Wasted office time is not always a waste
It depends on the task that is to be accomplished. Taking breaks off research or long creative endeavours can prove beneficial.
An increasingly larger body of research shows that cognitive-intensive tasks, if not rewarding enough in their scope or as a process, drive people away from completing them. It’s not unusual for psychology to confirm obvious conclusions - if you don’t like doing something, you’ll do anything in your power to avoid doing it.
But it doesn’t have to be this way. In a seminal essay, James Webb Young talks about how producing ideas is as much about the breaks as the work itself. He’s by no means saying you should slack off - on the contrary, you should power through your task. And then pause. Unwind, cool down. See, when you’re trying hard to come up with a new solution, or a better alternative to one, you are engaging your analytical prowess. You are solving a problem with your wit and logic, thus eluding lateral ideas. For unusual concepts to come to you, that is - creative thinking - you need a small hack: exhaustion.
Say you are tasked with driving more sales via in-house pitches. You need to optimize the way you generate leads, present, follow-up and close the deal. The first step is to do your homework - flesh out your current process, just as it is. Then, try to do the same for other businesses (do some research, make some calls). Get 1-2 good books on selling, lead-generation, marketing and go through them, taking notes as you go along. Take part in some meetings and see how they go, what works brilliantly and what could suffer improvement.
This will be somewhat fun, so you might not be tempted to waste time. But you are soon to be faced with a terrible foe - the blank page. You must take all that knowledge and forge a couple of solutions. Panic and woe ensue… “Maybe I can do this tomorrow”, you say, and put it off while you nip off to grab a sandwich, browse facebook, tweet a bit… You know, procrastinate. You go home and feel bad that you haven’t done anything towards your goal.
Time to put the Work Breakdown Structure to good use, in the form of a mental exercise. As said before, your task is to optimize a process. Start with that. Use the process-sheet you drafted before and see what you can cut from it to make it simpler. Then add your notes from the meetings, books and research - make it big and pretty. Ask someone to take a look at your mindmaps and offer opinions - you’re still not technically working, so procrastination isn’t all that bad. Do a quick facebook Q&A about a topic into which your friends might offer some insight.Tweet about a small part of your task, seeking opinions/ testing out theories. Read up on that famous friend you met in college.

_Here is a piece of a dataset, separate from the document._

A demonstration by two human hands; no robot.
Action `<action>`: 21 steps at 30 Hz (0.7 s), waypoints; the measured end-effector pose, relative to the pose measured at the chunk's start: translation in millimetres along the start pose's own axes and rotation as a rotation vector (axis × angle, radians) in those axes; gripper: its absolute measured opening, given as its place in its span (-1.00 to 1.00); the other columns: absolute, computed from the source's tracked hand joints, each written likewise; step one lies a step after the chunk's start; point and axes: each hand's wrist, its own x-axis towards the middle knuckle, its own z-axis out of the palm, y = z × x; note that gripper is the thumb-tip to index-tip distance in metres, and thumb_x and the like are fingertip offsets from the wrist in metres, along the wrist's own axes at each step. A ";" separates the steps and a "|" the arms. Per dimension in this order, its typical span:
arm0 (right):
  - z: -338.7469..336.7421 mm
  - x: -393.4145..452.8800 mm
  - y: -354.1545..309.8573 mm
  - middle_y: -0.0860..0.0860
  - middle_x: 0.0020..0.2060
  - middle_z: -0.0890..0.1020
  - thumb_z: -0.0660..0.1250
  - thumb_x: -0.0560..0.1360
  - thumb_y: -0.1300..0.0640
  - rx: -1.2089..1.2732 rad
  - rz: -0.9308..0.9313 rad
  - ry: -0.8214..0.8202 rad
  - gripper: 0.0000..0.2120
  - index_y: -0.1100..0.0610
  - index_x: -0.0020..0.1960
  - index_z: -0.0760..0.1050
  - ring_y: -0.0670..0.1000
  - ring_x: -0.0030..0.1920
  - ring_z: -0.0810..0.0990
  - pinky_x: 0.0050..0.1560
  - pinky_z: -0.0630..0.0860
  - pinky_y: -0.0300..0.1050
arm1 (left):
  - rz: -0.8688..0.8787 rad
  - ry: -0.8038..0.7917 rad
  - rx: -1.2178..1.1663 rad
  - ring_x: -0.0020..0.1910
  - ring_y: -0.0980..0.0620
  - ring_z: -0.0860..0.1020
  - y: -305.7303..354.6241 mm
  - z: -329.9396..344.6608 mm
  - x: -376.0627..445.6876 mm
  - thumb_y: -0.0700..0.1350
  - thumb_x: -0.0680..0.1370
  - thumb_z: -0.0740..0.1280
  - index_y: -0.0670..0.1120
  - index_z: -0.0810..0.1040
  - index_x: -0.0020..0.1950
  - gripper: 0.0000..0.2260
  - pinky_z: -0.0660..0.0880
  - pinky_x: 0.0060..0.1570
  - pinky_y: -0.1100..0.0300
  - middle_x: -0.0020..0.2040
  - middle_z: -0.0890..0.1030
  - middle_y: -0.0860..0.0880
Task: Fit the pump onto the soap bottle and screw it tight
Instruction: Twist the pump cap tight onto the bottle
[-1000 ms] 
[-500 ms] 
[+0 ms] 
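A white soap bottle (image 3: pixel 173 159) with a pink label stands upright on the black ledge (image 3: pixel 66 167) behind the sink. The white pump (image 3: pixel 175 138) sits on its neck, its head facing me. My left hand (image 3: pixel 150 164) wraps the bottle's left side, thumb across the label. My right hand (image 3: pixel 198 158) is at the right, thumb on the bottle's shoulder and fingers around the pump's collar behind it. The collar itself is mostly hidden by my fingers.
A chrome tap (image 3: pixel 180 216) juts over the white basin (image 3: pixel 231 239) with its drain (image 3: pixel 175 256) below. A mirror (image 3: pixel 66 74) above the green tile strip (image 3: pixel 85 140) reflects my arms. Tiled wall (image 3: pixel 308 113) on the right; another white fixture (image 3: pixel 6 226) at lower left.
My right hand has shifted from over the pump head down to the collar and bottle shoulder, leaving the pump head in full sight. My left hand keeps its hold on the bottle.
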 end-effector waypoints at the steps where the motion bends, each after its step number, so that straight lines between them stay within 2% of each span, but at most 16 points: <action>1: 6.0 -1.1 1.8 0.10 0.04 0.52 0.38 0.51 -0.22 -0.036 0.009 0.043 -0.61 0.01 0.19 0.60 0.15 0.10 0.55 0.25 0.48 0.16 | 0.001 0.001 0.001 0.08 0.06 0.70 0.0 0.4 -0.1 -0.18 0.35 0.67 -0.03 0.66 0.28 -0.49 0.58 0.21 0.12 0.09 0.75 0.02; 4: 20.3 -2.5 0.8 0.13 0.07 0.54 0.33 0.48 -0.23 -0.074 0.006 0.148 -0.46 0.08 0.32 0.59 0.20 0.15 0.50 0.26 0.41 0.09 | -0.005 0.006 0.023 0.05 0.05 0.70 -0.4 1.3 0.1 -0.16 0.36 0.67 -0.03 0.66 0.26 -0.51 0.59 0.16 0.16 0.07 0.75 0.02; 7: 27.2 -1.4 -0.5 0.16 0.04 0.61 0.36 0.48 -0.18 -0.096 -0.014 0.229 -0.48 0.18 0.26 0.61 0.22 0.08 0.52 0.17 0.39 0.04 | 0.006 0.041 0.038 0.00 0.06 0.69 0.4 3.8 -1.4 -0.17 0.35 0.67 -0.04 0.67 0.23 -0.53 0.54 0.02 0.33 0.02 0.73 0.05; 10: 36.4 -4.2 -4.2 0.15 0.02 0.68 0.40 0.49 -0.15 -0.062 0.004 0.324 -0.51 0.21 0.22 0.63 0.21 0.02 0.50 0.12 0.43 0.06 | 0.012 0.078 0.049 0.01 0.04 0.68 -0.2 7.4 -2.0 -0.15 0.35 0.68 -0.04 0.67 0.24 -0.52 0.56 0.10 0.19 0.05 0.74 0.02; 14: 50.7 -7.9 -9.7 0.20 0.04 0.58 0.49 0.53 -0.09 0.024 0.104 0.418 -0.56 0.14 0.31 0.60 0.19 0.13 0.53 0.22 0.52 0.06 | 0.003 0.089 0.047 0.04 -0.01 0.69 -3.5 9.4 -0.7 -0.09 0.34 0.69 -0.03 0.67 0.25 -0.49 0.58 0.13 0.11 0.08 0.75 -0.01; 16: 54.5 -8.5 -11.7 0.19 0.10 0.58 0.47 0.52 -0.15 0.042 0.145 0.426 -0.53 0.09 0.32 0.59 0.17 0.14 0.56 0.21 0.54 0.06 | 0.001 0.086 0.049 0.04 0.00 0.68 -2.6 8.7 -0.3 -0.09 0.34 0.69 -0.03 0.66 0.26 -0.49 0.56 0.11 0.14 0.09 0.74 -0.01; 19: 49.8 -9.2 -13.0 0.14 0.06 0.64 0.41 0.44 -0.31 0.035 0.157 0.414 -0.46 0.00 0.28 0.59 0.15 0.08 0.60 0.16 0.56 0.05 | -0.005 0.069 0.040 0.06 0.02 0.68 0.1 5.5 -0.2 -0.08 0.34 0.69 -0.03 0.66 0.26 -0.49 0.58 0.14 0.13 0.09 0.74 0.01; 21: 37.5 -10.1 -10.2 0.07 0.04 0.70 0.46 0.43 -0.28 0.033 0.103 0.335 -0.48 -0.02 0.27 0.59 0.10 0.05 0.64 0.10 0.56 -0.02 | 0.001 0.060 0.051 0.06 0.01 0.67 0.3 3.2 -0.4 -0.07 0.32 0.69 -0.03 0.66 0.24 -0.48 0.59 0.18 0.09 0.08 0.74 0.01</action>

Then go on a rampage and just waste time for 15-20 minutes. Come back to your notes, with a clear head - do they still make sense, would you still use them in any way?
Split your big tasks in smaller, more achievable ones and tackle those, interspersing them with off-periods where you simply waste time.
Why go through all this trouble?
Creativity is nothing but a new combination of old elements, as mr Young so aptly said. To find that, you need to both expose yourself to a lot of relevant information AND consume seemingly useless junk. Think about it - painters have been creating stills of food for ages, but when someone made an app that allowed you to snap pictures of your lunch, everyone went wild. Old elements (passion for sharing good-looking food & camera apps) reimagined into something new.